While the present disclosure has been described with reference to the drawings and examples, it should be noted that various modifications and revisions may be implemented by those skilled in the art based on the present disclosure. Accordingly, such modifications and revisions are included within the scope of the present disclosure. For example, functions or the like contained in each component, each step, or the like can be rearranged without logical inconsistency, and a plurality of components, steps, or the like can be combined into one or divided.
For example, an embodiment in which the configuration and operations of the information processing apparatus 1 in the above embodiment are distributed to multiple computers capable of communicating with each other can be implemented. For example, the configuration and operations of information processing apparatus 1 may be distributed between a server apparatus and one or more terminal apparatuses.
1. A method executed by an information processing apparatus that includes a controller, an imager, and an input interface, the method comprising executing, by the controller, operations including:
acquiring consent from a customer regarding recording of customer engagement audio via the input interface;
starting capturing an image using the imager after the consent is acquired; and
starting audio recording when a predetermined condition is met,
wherein the predetermined condition includes a first condition that a staff member is reflected in an image of the imager.
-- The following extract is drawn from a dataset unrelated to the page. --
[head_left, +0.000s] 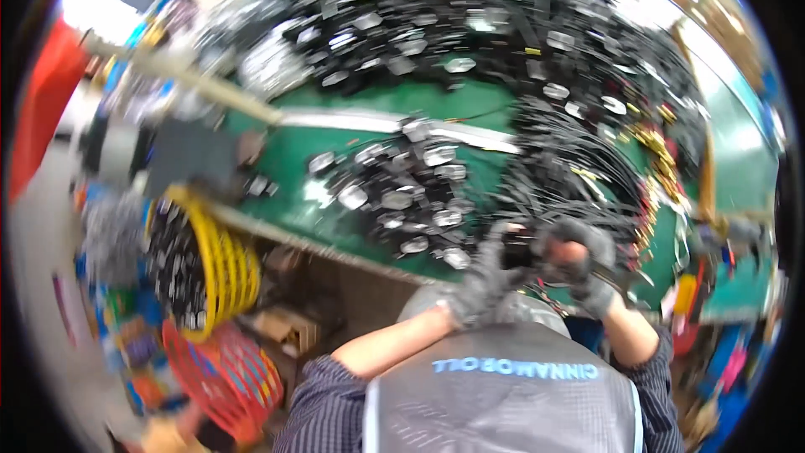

2. The method according to claim 1, wherein the predetermined condition includes a second condition that the controller is capable of acquiring audio in background from the input interface, and that a start phrase suggesting starting engagement with the customer has been detected from an utterance input to the input interface.
3. The method according to claim 2, wherein the start phrase includes a phrase indicating a greeting or self-introduction to the customer.
4. The method according to claim 2, wherein
the information processing apparatus further includes a display, and
the operations further include displaying the start phrase on the display.
5. The method according to claim 1, wherein the acquiring of the consent includes detecting a consent phrase suggesting the consent from an utterance input to the input interface.